• WHAT TO WORK ON: Nothing but the lines holding the string "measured" should appear in the answer. Copy them from the entries.

┌─ DATASET EXCERPTS

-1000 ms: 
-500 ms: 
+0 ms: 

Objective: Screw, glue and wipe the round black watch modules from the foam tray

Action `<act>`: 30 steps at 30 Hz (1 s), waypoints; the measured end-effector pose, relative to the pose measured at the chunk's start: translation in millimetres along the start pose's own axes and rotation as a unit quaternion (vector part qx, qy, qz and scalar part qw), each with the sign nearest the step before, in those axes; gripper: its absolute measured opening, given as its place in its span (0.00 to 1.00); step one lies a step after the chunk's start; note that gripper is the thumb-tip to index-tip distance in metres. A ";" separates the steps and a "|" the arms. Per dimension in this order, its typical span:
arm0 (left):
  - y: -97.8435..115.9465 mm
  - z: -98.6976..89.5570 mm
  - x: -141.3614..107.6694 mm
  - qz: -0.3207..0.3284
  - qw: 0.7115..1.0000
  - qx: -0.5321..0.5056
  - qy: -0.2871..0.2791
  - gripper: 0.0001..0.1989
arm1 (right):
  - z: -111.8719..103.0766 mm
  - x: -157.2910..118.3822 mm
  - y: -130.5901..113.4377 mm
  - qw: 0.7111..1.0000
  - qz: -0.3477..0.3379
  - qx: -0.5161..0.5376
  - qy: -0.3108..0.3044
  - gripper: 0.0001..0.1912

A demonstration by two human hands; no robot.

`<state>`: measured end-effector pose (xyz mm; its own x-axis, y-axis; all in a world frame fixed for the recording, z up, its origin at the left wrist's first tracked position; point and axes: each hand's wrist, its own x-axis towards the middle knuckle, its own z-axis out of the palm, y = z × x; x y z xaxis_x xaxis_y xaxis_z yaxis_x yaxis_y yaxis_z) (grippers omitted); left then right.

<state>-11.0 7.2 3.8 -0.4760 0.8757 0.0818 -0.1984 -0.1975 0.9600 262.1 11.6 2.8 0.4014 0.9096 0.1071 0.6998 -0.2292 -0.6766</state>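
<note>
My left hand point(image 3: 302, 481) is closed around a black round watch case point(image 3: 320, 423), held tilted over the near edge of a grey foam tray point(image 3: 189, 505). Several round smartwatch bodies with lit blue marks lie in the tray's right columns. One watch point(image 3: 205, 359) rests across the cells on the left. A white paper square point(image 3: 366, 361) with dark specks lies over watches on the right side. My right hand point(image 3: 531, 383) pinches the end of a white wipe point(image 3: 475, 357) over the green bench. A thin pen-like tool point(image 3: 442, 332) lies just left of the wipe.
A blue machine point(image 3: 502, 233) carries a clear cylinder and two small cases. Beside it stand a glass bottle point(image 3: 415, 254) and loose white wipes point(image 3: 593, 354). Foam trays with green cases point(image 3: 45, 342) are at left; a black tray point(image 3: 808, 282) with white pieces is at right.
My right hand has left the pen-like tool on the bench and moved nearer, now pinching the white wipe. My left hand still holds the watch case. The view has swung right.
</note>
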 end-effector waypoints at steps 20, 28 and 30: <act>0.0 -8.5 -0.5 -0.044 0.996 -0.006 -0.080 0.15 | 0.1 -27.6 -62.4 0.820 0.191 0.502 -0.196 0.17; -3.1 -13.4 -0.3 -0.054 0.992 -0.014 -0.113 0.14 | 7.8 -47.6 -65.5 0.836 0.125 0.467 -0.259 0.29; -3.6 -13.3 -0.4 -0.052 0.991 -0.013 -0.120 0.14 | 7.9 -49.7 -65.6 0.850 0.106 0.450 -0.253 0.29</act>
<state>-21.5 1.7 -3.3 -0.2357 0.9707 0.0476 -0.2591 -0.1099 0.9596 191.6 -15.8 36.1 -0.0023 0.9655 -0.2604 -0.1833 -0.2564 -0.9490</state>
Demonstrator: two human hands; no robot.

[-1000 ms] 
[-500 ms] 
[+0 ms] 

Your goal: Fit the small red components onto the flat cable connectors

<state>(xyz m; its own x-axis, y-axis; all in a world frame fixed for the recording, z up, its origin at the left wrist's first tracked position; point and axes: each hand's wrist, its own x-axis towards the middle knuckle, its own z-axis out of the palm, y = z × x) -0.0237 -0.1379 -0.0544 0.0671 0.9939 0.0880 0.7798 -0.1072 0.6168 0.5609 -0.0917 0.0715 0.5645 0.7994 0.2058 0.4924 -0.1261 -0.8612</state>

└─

• ANSWER TO THIS TASK:
Action `<act>`: 30 steps at 30 Hz (1 s), waypoints; the measured end-effector pose, relative to the pose measured at the chunk's start: translation in millimetres along the start pose's own axes and rotation as a unit quaternion (vector part qx, qy, qz and scalar part qw), each with the sign nearest the step before, in those axes; gripper: its absolute measured opening, given as its place in its span (0.00 to 1.00); step one lies a step after the chunk's start; note that gripper is the thumb-tip to index-tip distance in metres. A ";" separates the steps and a "|" the arms. Per dimension in this order, its typical span:
`<state>`: measured end-effector pose (xyz mm; its own x-axis, y-axis; all in a world frame fixed for the recording, z up, its origin at the left wrist's first tracked position; point and axes: each hand's wrist, its own x-axis towards the middle knuckle, its own z-axis out of the palm, y = z × x; x y z xaxis_x xaxis_y xaxis_z yaxis_x yaxis_y yaxis_z) (grippers omitted); left then right.

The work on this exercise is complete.